PROBLEM TO SOLVE:
From the entries below, retype only the lines from the one with "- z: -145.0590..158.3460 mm" through the one with "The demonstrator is", exactly as written.

RECORDS TO PROCESS:
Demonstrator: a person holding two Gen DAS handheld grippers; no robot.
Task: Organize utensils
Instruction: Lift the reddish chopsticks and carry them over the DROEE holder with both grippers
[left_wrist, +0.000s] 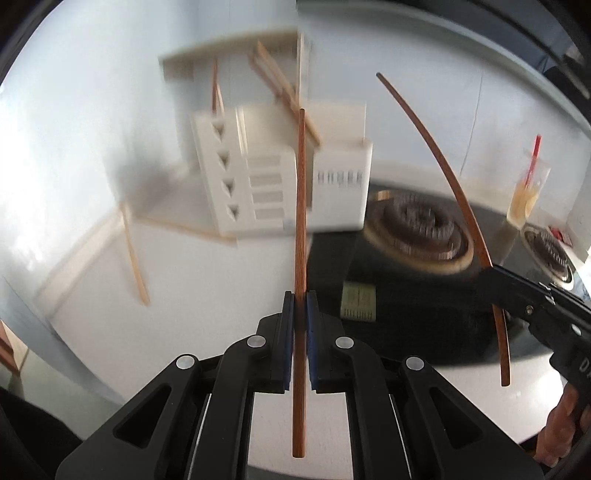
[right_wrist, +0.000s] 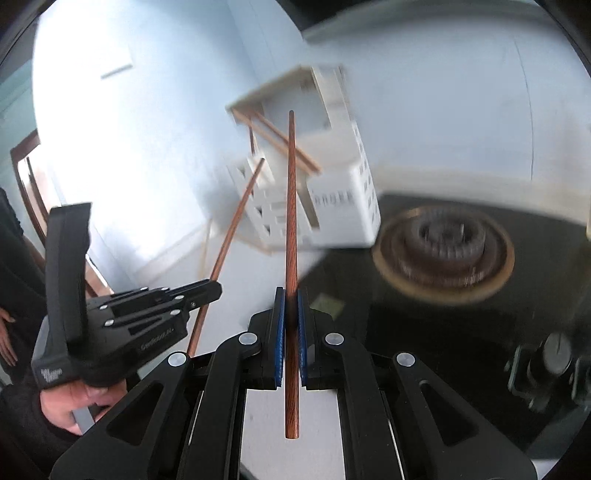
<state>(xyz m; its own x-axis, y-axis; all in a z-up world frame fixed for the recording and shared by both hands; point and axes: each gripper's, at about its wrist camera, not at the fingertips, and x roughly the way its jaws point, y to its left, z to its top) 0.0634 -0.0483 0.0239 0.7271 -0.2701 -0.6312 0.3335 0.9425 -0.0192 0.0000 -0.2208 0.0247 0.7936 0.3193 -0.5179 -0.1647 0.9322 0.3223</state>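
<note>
A pale wall backs a white worktop (left_wrist: 92, 314) that meets a black gas hob (right_wrist: 406, 325), and the white utensil caddy (left_wrist: 332, 192) stands where the two join, with several paler sticks already leaning out of its top; both views are smeared with blur, so fine detail around the caddy is hard to read. Your left tongs (left_wrist: 300, 306) are pinching one dark wooden chopstick (left_wrist: 301, 221) between the blue pads, low on its length, with a long run sticking out toward the caddy. Your right tongs (right_wrist: 291, 306) pinch a second dark chopstick (right_wrist: 291, 240) the same way. Both sticks are in the air, short of the caddy's openings. The long free ends are your main risk: a grip this far back lets a smooth round stick pivot or slide between the pads if its tip knocks the caddy rim or the leaning sticks. The two tips also point at the same spot, so they could cross and lever each other out. A dropped stick could roll onto the burner (right_wrist: 443, 254) beside the caddy. The caddy looks light, and a hard prod might tip it.
</note>
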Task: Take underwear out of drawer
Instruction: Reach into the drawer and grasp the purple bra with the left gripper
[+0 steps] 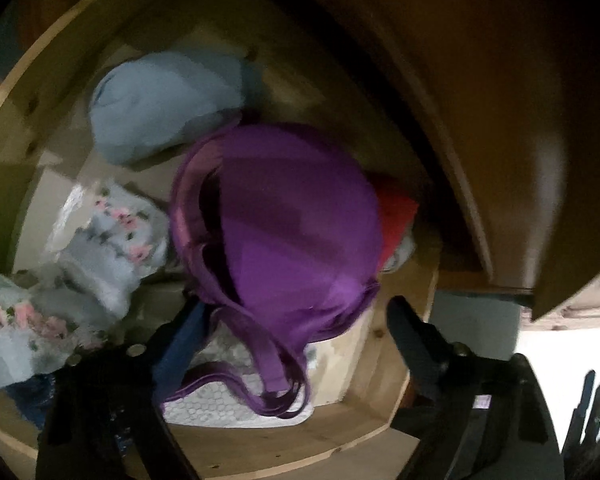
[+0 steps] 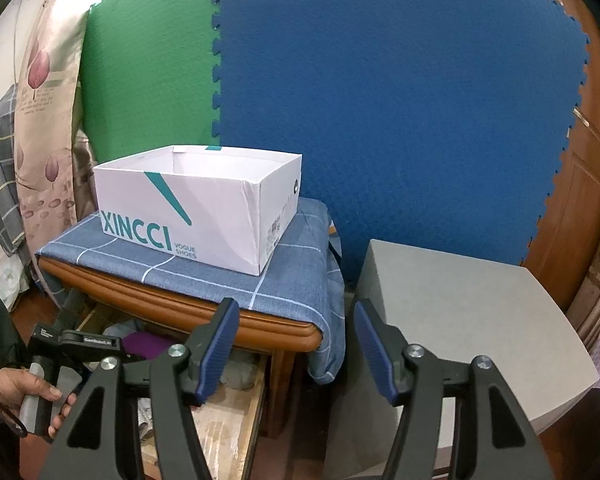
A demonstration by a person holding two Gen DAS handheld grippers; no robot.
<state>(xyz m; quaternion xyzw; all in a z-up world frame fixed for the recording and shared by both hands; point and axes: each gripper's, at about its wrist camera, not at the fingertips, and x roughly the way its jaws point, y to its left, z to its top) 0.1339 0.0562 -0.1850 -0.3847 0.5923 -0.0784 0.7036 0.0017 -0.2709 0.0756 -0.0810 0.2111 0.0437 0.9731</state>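
We look down into the wooden drawer (image 1: 28, 128) with our left hand-held gripper (image 1: 288, 316). Its two dark fingers stand apart on both sides of the purple bra (image 1: 292, 224), and we cannot tell if they press on it. The picture is blurry. From the bra, a light blue cloth (image 1: 160, 104) lies at 11 o'clock, flowery underwear (image 1: 108, 240) at 9 o'clock, and something red (image 1: 394, 216) at 3 o'clock. Our right hand-held gripper (image 2: 294, 344) is loose, with nothing between its blue pads (image 2: 220, 344). From it, a white shoe box (image 2: 196, 208) sits at 11 o'clock on a blue checked cloth (image 2: 292, 280). A grey box (image 2: 472, 320) stands at 3 o'clock.
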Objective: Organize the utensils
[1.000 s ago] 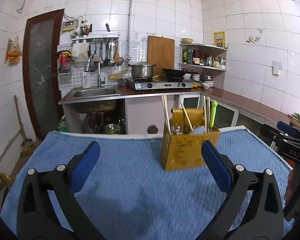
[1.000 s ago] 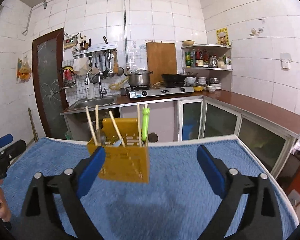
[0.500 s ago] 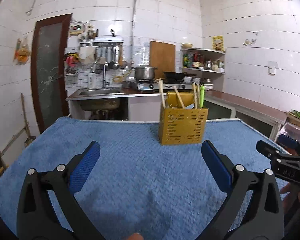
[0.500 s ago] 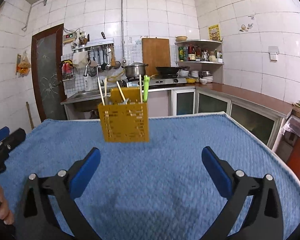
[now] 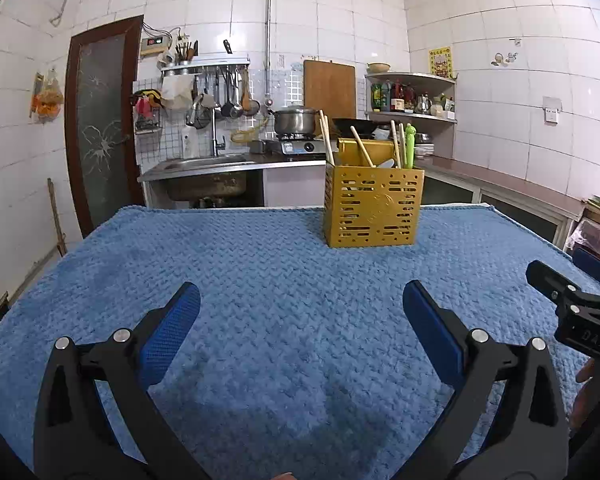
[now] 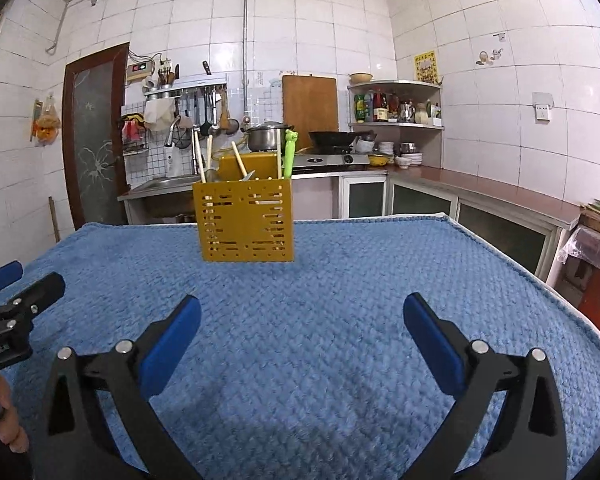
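Both grippers empty above blue cloth, utensil holder at far end.

Left wrist view: left gripper (image 5: 301, 308) jaws spread wide, blue textured pads, black frame; boxy yellow perforated utensil holder (image 5: 374, 210) stands upright on knobbly blue towel (image 5: 260, 280), wooden chopsticks (image 5: 325, 136) and green utensil (image 5: 409, 145) sticking up. Right wrist view: right gripper (image 6: 302, 312) jaws also spread, nothing pinched; holder ahead-left, well apart.

A home kitchen with white tiled walls. At the far side a steel sink (image 5: 204, 165) sits beside a gas stove (image 5: 296, 146) carrying a lidded pot (image 5: 295, 119). Ladles (image 5: 230, 96) hang above; a cutting board (image 5: 329, 88) leans behind; a far-right corner shelf (image 5: 414, 96) holds bottles.
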`<state>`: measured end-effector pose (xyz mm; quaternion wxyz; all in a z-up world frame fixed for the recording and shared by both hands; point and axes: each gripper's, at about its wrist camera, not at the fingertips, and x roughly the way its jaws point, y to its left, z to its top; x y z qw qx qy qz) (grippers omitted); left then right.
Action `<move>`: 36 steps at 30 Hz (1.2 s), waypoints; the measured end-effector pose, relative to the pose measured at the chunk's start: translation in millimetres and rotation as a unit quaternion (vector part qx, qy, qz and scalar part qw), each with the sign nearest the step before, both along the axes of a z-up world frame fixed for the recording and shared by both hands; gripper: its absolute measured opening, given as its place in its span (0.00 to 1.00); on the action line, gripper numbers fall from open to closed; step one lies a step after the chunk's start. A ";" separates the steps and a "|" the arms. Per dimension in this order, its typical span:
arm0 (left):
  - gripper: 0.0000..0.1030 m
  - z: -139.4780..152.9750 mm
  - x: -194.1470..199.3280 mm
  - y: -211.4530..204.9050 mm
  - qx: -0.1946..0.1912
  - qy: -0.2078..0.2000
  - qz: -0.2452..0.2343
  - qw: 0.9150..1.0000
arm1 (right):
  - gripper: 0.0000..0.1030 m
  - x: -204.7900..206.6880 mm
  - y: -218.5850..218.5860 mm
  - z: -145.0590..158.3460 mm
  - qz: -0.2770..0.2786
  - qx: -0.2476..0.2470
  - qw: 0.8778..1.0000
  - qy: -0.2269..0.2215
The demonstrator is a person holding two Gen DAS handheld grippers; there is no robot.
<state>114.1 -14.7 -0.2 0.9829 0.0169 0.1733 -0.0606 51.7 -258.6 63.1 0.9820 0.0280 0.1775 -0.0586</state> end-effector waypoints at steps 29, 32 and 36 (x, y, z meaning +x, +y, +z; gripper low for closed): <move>0.95 -6.5 -3.5 -7.6 0.017 -0.009 0.002 1.000 | 0.96 -6.8 11.5 -1.6 0.005 -0.016 1.000 -0.011; 0.95 -6.7 -3.8 -5.7 0.014 -0.011 0.013 1.000 | 0.96 -6.8 11.9 -1.7 0.005 -0.016 1.000 -0.010; 0.95 -6.7 -4.0 -4.1 0.014 -0.013 0.016 1.000 | 0.96 -6.7 12.1 -1.7 0.005 -0.017 1.000 -0.010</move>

EXERCISE ANSWER:
  - z: -145.0590..158.3460 mm
  - qz: -0.2770..0.2786
  - qx: -0.2476..0.2470
  - qw: 0.8778..1.0000
  - qy: -0.2269..0.2215
The demonstrator is a person holding two Gen DAS handheld grippers; there is no robot.

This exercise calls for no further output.